One of the keys to the effectiveness of the HPM technology is its open architecture, an adaptable framework that makes it easier for operators to upgrade the system quickly. That’s important because in today’s battlespaces, traditional defenses can be overwhelmed by “the sheer volume and agility” of “thousands of low-cost, highly networked and highly distributed threats,” the company said.
“This shift in warfare necessitates technologies that are scalable and easily upgraded to fit a range of use cases, effective against a spectrum of threats, and capable of processing many threats simultaneously by a single operator,” Epirus said in the release.
Mina Faltas, founder and chief investment officer at Washington Harbour Partners, described Epirus as “the transformative leader in counter-electronics technology, delivering the only field-deployable solution capable of neutralizing drone swarms at scale.”
“The future of warfare demands defense technologies that are intelligent, agile, scalable, and cost-effective,” Faltas said in the release. “As the U.S. faces mounting threats and a strained defense industrial base, Epirus provides a unique asymmetric advantage to fill a critical gap in our national security.”
Another company active in the defense sector is Vitesse Systems, a specialist that designs, builds, and tests critical products for electronic warfare, radar, and next-generation communications across air, ground, sea, and space (see How Manufacturers Are Unleashing Leading-Edge Technologies To Strengthen America’s Defense Industrial Base). The company uses additive manufacturing to design and print antenna and thermal management products for defense and space applications.

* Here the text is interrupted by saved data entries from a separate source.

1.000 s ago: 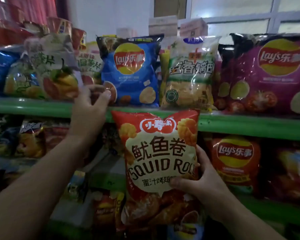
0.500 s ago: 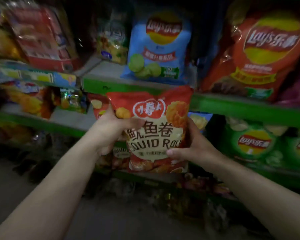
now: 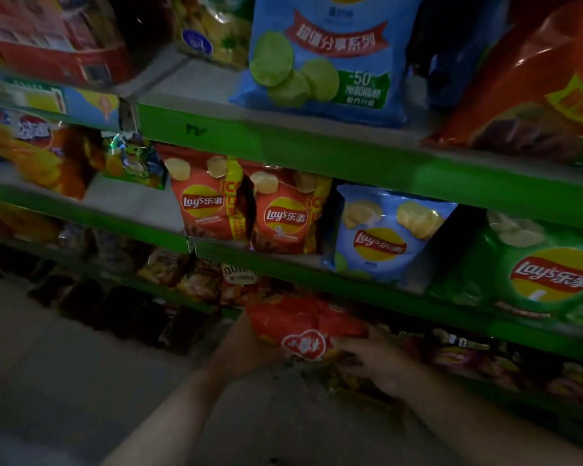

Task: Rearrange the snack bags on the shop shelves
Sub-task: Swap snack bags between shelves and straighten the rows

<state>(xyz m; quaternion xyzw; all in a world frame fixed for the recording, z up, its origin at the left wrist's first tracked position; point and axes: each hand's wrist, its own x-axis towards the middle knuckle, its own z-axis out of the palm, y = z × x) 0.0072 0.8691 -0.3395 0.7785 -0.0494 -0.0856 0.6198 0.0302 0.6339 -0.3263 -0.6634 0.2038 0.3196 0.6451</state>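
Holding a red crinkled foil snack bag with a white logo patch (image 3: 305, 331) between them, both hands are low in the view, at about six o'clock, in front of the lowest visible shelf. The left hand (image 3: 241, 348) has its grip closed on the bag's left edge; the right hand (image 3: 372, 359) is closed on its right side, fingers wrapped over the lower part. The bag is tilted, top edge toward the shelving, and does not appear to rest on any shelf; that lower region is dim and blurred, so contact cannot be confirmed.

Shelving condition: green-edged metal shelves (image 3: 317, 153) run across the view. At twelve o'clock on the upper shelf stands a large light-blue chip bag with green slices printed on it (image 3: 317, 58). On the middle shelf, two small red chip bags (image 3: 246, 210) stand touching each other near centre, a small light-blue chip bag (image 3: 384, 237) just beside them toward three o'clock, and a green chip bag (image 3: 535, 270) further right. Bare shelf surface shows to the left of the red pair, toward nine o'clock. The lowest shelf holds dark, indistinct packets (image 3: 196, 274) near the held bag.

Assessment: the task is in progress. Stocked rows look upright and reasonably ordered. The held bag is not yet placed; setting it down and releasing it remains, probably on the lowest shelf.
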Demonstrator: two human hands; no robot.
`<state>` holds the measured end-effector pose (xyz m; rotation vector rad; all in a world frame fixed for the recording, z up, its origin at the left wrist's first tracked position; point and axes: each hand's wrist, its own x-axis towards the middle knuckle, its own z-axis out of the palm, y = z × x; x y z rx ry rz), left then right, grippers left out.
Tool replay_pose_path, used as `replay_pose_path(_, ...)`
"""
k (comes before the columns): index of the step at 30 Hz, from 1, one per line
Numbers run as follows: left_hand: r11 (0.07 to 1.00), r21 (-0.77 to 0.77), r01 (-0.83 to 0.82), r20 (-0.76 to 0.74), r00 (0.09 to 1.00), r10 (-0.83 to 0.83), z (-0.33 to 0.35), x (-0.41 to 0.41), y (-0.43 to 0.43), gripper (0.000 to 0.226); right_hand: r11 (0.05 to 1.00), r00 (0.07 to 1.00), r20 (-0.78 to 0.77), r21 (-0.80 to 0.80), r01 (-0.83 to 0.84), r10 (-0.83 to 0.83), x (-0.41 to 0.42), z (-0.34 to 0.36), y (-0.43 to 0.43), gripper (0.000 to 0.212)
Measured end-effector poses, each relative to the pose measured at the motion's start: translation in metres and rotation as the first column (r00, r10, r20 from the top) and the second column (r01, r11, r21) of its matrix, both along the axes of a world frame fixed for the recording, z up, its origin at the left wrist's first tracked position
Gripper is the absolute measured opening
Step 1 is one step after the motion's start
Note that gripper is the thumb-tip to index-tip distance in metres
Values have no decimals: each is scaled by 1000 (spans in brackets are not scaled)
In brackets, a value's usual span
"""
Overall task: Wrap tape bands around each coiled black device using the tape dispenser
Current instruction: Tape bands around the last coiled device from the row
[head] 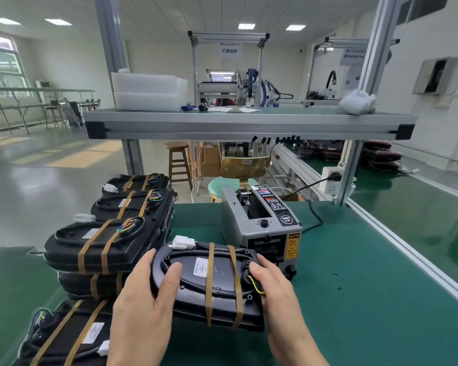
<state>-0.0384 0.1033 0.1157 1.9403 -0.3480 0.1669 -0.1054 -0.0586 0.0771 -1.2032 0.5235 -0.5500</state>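
The black oblong plastic device with its cable coiled around the raised rim sits between both hands, in front of the person and above the green bench mat; whether its near edge touches the mat cannot be told. Two brown tape bands cross its right half side by side, running over the top face and down the near side. A white plastic connector sticks up at its far left corner, a small white label lies on the top face left of the bands, and yellow and black wires bend out at its right end. The left hand grips the left end, fingers curled over the rim onto the top face. The right hand grips the right end, fingers wrapped around it beside the wires. Just behind the device stands the grey boxy electric tape dispenser, its slot facing the person and its black power cord running back to a white socket strip on the frame post. To the left, stacks of banded black devices line the mat's edge, with another banded device at the near left corner. Above, an aluminium shelf carries white foam trays.
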Motion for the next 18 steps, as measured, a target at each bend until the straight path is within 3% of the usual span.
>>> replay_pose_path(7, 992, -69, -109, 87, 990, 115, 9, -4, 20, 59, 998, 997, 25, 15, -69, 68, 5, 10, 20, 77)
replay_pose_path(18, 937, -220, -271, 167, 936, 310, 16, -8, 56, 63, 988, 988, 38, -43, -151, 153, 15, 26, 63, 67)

It recently expanded its additive manufacturing capacity as part of a broader investment strategy to meet growing demand for high-performance antennas.

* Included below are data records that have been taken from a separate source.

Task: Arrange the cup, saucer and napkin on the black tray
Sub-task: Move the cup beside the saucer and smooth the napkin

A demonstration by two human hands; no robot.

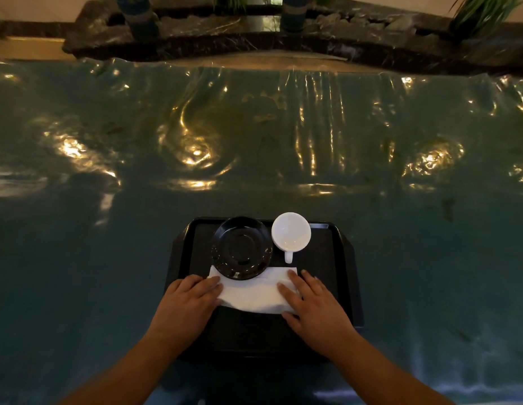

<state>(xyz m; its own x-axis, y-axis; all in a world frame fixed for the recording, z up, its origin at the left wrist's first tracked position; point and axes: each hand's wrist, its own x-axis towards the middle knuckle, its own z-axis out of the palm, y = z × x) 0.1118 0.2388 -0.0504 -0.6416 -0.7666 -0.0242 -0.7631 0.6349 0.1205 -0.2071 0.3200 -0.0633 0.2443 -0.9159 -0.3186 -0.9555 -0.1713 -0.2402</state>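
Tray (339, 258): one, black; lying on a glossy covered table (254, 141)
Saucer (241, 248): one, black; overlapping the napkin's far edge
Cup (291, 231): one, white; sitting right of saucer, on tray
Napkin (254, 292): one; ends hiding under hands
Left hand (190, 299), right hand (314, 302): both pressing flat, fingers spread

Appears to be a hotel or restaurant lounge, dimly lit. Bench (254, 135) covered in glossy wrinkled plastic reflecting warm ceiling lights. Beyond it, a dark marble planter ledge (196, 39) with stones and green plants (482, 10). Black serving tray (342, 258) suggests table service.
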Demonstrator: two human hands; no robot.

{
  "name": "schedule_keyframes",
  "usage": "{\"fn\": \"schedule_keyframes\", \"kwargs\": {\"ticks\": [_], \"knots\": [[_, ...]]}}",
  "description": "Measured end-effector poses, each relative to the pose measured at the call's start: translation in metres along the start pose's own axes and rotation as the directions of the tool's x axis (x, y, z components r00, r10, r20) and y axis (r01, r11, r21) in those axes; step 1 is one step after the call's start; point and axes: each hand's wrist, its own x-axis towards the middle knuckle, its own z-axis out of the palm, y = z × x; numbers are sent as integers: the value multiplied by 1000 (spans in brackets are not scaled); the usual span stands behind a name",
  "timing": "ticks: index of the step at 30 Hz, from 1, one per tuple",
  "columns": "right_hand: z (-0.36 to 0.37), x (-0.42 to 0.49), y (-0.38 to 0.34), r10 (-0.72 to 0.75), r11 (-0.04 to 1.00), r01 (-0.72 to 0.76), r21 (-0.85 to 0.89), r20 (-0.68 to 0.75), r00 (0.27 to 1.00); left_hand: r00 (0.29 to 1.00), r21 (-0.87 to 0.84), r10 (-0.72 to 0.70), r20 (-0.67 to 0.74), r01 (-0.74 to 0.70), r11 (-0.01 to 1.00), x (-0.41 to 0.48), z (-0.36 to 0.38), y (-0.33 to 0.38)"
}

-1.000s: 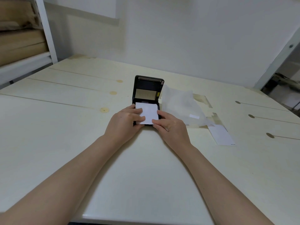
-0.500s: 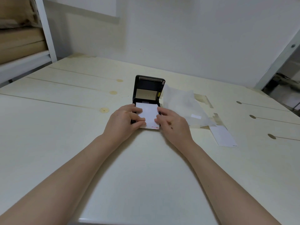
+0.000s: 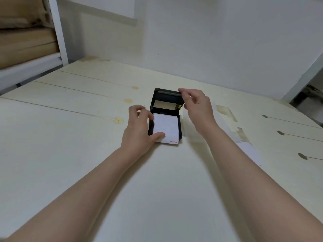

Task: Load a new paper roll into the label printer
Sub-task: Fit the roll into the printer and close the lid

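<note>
Right hand [image 3: 197, 109] now up, fingers pinching lid [image 3: 167, 100]; left thumb on white paper [image 3: 166, 128]

We see the label printer [image 3: 165, 117] standing mid-table [image 3: 70, 154] with its lid [image 3: 167, 100] raised, walling off any approach from the far side. The left hand [image 3: 139, 130] crowds the printer's left flank, thumb on the paper tail [image 3: 166, 128] (which hangs over the near edge), and the right hand [image 3: 197, 109] fills the room at the lid's upper right corner. Loose wrapper sheets [image 3: 248, 149] litter the table to the right. Between the two forearms the near table lies open, as does the wide stretch left of the printer toward the shelf [image 3: 57, 32].
</note>
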Motion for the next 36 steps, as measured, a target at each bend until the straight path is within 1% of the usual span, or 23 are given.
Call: {"fn": "schedule_keyframes", "kwargs": {"ticks": [2, 5, 8, 10, 13, 16, 19, 21, 23, 26, 29, 31, 36], "knots": [[-2, -8, 3, -2, 1000, 2, 13, -10, 1000, 1000, -7, -13, -10, 13, 1000, 1, 1, -1], [-8, -22, 9, 2, 1000, -3, 20, 34, 999, 999, -9, 42, -31, -43, 999, 1, 5, -4], [-13, -36, 12, 15, 999, -19, 49, 80, 997, 992, 55, 100, -78, -96, 994, 1, 4, -4], [-13, -45, 18, -22, 999, 18, 50, 87, 996, 979, 131, 160, -126, -144, 981, 2, 2, -5], [-10, -56, 28, -97, 994, 100, -39, 80, 992, 964, 231, 220, -149, -183, 956, 4, 0, -7], [-9, -65, 36, -113, 985, 122, -125, 77, 991, 958, 282, 252, -139, -206, 937, 4, 0, -8], [-7, -73, 42, -130, 963, 153, -220, 116, 985, 947, 304, 294, -129, -244, 921, 2, -2, -6], [-6, -75, 46, -144, 952, 172, -253, 124, 982, 941, 321, 322, -103, -275, 906, 1, -3, -8], [-4, -76, 47, -166, 946, 195, -260, 129, 978, 935, 353, 353, -38, -318, 880, 0, -5, -11], [-7, -76, 48, -195, 931, 237, -279, 168, 966, 939, 320, 329, 102, -344, 883, -1, -8, -14], [-14, -78, 54, -224, 898, 298, -323, 247, 943, 936, 227, 307, 170, -341, 912, 1, -8, -15], [-16, -79, 60, -242, 870, 336, -361, 281, 929, 935, 184, 318, 156, -344, 921, 1, -6, -17], [-10, -79, 64, -311, 853, 371, -367, 214, 926, 941, 175, 329, 87, -339, 924, -5, -1, -17]]}}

“Over the past few years, we have expanded our engineering, manufacturing, and test capabilities as the government has fundamentally changed how military programs are procured,” said Vitesse Systems General Manager Richie Dart, in a company release. “Development timelines have been compressed, and performance requirements have increased as the connected battlefield has become a reality and the number of satellites and interconnected platforms has increased significantly.”
According to Dart, these developments have led Vitesse Systems to rethink how it designs, manufactures, and tests its antennas. Additive manufacturing, combined with the company’s in-house design and testing capability, has enabled Vitesse to “significantly reduce the amount of time it takes from design concept to reality,” he added.
On one project, the company delivered an antenna that included more than 1,500 additively-manufactured RF components. Vitesse collaborated with its customers from concept through manufacturing, leveraging the combined benefits of its space heritage and additive manufacturing.
“This allowed us to reduce the overall size and mass of the antenna by 30 percent, optimize RF performance, and deliver the antenna in less than two years,” Dart explained. “Additive manufacturing builds the antenna layer by layer, which allows us to eliminate internal features that are only there for structural reasons. This not only improves RF performance but also reduces the mass and overall size of the antenna—a fundamental shift for satellite applications, allowing our customers to utilize available space and mass for other purposes.”